The history of Mangalica

The Mangalica is the only breed of pig unique to Hungary. It was developed in the 1800s and generally appeared in three varieties: blonde, black and swallow-bellied. The red Szalonta pig was gradually bred to create the red Mangalica over the course of the 20th century. Of the Mangalica varieties, the blonde Mangalica is most common. The black variety is now unfortunately extinct, while, aside from their colour, the swallow-bellied and red pigs are identical to the blonde variety.

The most striking feature of the Mangalica pig is its coarse, woolly coat. The fur is thinner and smoother in summer, in winter it is thicker, rougher and curlier. Mangalica pigs usually produce 4 to 8 striped piglets weighing between 600 to 1000 grams. Mangalica pigs weigh up to 8 kg after 7 to 8 weeks, but later grow more slowly than modern domestic pig breeds. It is around this age that their stripes disappear.

Mangalica pigs are tough and tolerate cold weather well. A 150-160 kg pig produces around 70 kg of cooked fat alongside other cuts and bacon, making the Mangalica the world's 'fattest' pig. In November 1924, a Mangalica Exhibition was held in Budapest, where one pig was found to produce 73.5% fat as measured against its total body weight.

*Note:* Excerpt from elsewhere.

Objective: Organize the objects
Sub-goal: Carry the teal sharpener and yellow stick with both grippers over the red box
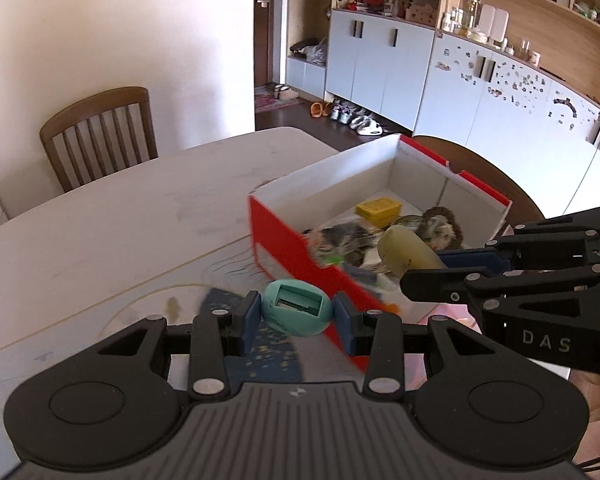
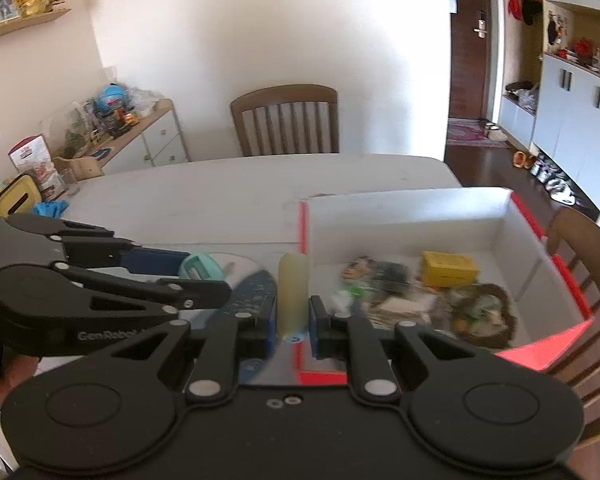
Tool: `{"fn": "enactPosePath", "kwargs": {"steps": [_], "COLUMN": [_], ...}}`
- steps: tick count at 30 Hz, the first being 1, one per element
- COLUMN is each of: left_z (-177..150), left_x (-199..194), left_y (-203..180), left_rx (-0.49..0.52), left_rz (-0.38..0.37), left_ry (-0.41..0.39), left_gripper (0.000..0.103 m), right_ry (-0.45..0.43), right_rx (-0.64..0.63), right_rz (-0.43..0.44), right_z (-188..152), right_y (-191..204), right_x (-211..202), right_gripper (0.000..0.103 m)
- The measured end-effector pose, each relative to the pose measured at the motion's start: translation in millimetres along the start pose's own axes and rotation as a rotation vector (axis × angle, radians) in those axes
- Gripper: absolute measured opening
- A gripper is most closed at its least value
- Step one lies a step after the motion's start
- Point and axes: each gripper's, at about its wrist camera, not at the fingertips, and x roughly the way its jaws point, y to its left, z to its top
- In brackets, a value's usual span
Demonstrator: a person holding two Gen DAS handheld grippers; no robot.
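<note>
A teal egg-shaped pencil sharpener (image 1: 298, 307) sits clamped between the blue pads of the left gripper (image 1: 297, 317), carried clear of the white table (image 1: 112, 216), its slotted face turned up toward the camera. At about two o'clock from it in the left wrist view, the right gripper (image 2: 293, 316) is closed on a pale yellow-green cylinder (image 2: 293, 292), probably an eraser or a glue stick, which stands upright between its fingers. Just past both, the red-and-white cardboard box (image 1: 284, 240) lies open on the table, already holding a yellow block (image 2: 448, 269), a brown fuzzy toy (image 2: 482, 310) and blurred small items that cannot be told apart. A blue patterned sheet (image 2: 256, 292) lies on the table beneath the grippers, at six o'clock from the box's near corner. The step in hand looks like the carry: both objects are held and neither is over the box's interior yet. The next move likely calls for bringing each gripper over the near wall, lowering toward a bare patch of floor, and only then parting the fingers, keeping the two grippers from colliding as they converge.
</note>
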Motion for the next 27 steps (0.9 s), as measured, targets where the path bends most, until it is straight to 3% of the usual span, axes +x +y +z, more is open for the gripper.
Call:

The breed enjoyed a golden age until the 1950s, when the meat was a highly successful export product. Due to changing dietary habits and the growing popularity of leaner pork, however, sales of Mangalica declined in the 1960s, resulting in a rapid decrease in numbers. In 1991, with less than 200 animals worldwide, the breed was almost extinct. The number of swallow-bellied and red Mangalica pigs dropped as low as 30, so they were seriously threatened with extinction for several months. In 1973, the Mangalica was declared a protected breed and their breeding has been supported by the government since 1974. Today, partly due to the international success of the breed, the Mangalica is thriving once again.